Objective:

Epilepsy, a chronic and complex disorder of the brain, is an important neurological problem worldwide. Novel drug objectives in the central nervous system (CNS) may present more effective choices in treatment of epilepsy. The present study is designed to examine the effects of certain polyamines on seizures induced by pentylenetetrazole (PTZ) in rats.

Materials and Methods:

Female adult (250-300 g) Wistar albino rats were used in our study. They were randomly allocated into several groups (n=8 for each group). Spermine (1-4 mg/kg), spermidine (20-80 mg/kg), agmatine (160 mg/kg) or saline were injected to animals through intraperitoneal (IP) route 30 minutes prior to PTZ (40 mg/kg, IP) treatment.

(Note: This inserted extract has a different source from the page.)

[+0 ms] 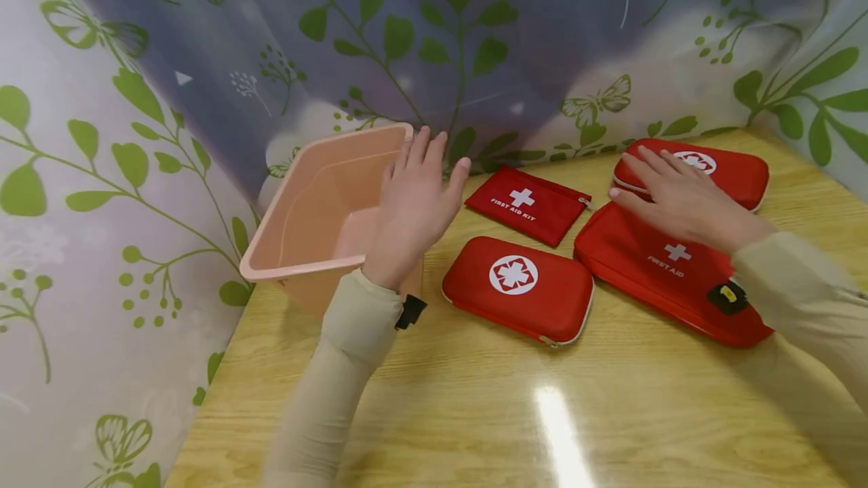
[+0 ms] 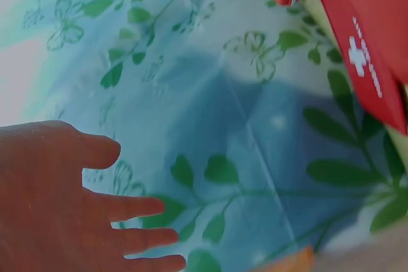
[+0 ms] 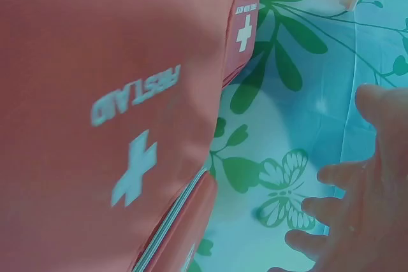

The onset time and severity of the seizures were assessed immediately after the treatment with PTZ.  

Results:

Spermidine treatments significantly shortened onset time of seizures, at all doses used in the study (p_s=0.0001). It significantly increased the severity of seizures at doses of 20 and 80 mg/kg (p=0.007 and p=0.03, respectively). Treatment with spermine significantly shortened onset time of seizures at dose of 4 mg/kg (p=0.002). While spermine (4 mg/kg) increased severity of seizures significantly (p=0.01; Dunnet’s test), it did not cause any noteworthy alteration on the severity of seizures at other doses. Agmatine (100 mg/kg) did not have any statistically significant effect on seizures.

Conclusion:

Our results suggest that spermine and spermidine but not agmatine cause some aggravating effects on the seizures induced by PTZ. The data indicate that polyamines in the CNS may be an important target for epilepsy.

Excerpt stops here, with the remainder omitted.